Writing in the Times, she describes finding out she "was pregnant aged 19 during freshers’ week at Oxford University, in one of the communal bathrooms in my college". Her boyfriend and her family were both supportive, and, perhaps surprisingly, so was her college.

"First, I told my college tutor I was pregnant," she writes. "She was brilliant and advised me not to have an abortion unless I really wanted one. If I wasn’t OK with it now, she said, I probably wouldn’t be down the line. She gave me hope. Keeping my child suddenly felt like a viable option."

More support needed

Although her tutor was supportive, her story highlights the institutional lack of support for pregnant students. "I had no idea how undergraduates with children coped. There was virtually no advice online and zero success stories I could track down." Eventually she decided to leave the university until she had given birth.
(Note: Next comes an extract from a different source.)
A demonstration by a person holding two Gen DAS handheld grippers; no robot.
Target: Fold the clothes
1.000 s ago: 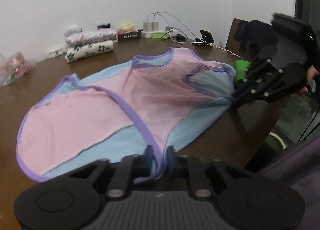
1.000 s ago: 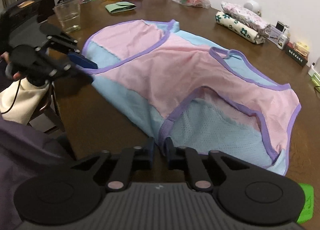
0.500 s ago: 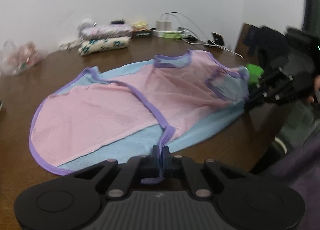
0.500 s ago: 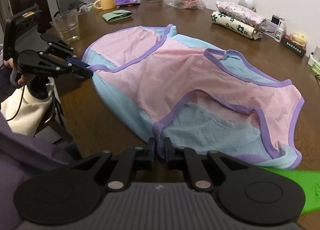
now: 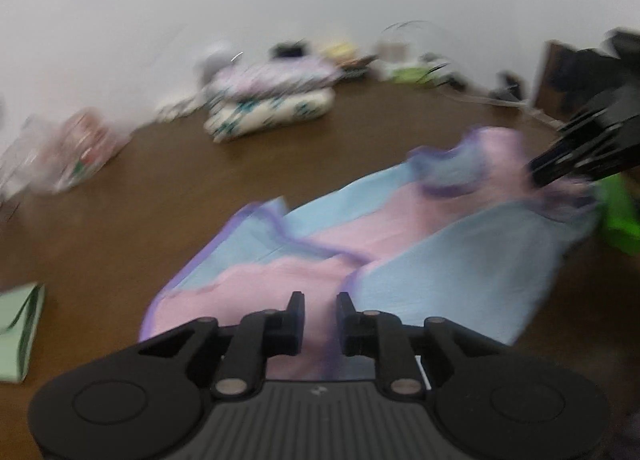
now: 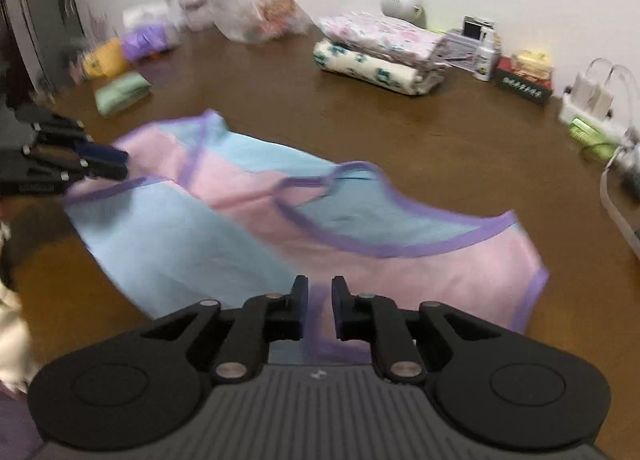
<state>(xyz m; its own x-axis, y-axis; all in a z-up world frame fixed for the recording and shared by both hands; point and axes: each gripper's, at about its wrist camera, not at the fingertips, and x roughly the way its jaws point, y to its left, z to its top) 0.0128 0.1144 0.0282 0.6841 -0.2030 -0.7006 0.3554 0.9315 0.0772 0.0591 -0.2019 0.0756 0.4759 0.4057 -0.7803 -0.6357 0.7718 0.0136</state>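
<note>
Brown table [image 6: 460, 148]; both grippers' fingers [image 5: 294, 320] [image 6: 298, 312] opening, slightly apart, pink-blue garment [image 6: 248, 212] between, unpinched.

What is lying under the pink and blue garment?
The brown table shows all around the pink and blue garment, so it rests on that. A green thing shows beside its edge; anything fully underneath is covered.
</note>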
Beth was born in June 2015, and, determined to complete her degree, Emily started her course again three months later. Now Beth is two and Emily is in the final year of her English course.

Not a failure

She still has to deal with negativity from people around her: "Attitudes to young pregnancy have a long way to go. It’s still associated with failure and the notion that you’ve ruined your life. That weighed heavily on me at first. People didn’t often congratulate me — they asked me how it had happened, aghast."

This attitude was also highlighted this weekend by Labour shadow education secretary Angela Rayner, who spoke at the Labour party conference on how having her son aged 16 "saved her" and hit out at the idea that young mothers are "failures". 

Pro-choice?

Emily's story shows that young mothers don't have to choose between their children and their education. It also makes clear that pregnant students should be given every support to keep their babies, which makes it all the more ironic that the charity Life have come under fire in the last week for promoting their care services at fresher's fayres. At Brunel University, they were told to remove their foetal models, and, after complaints on social media, a student's union official has said that allowing them at the fayre was a "mistake" and "we will be updating and delivering appropriate training to ensure that our staff have the necessary tools and experience to not let this happen again."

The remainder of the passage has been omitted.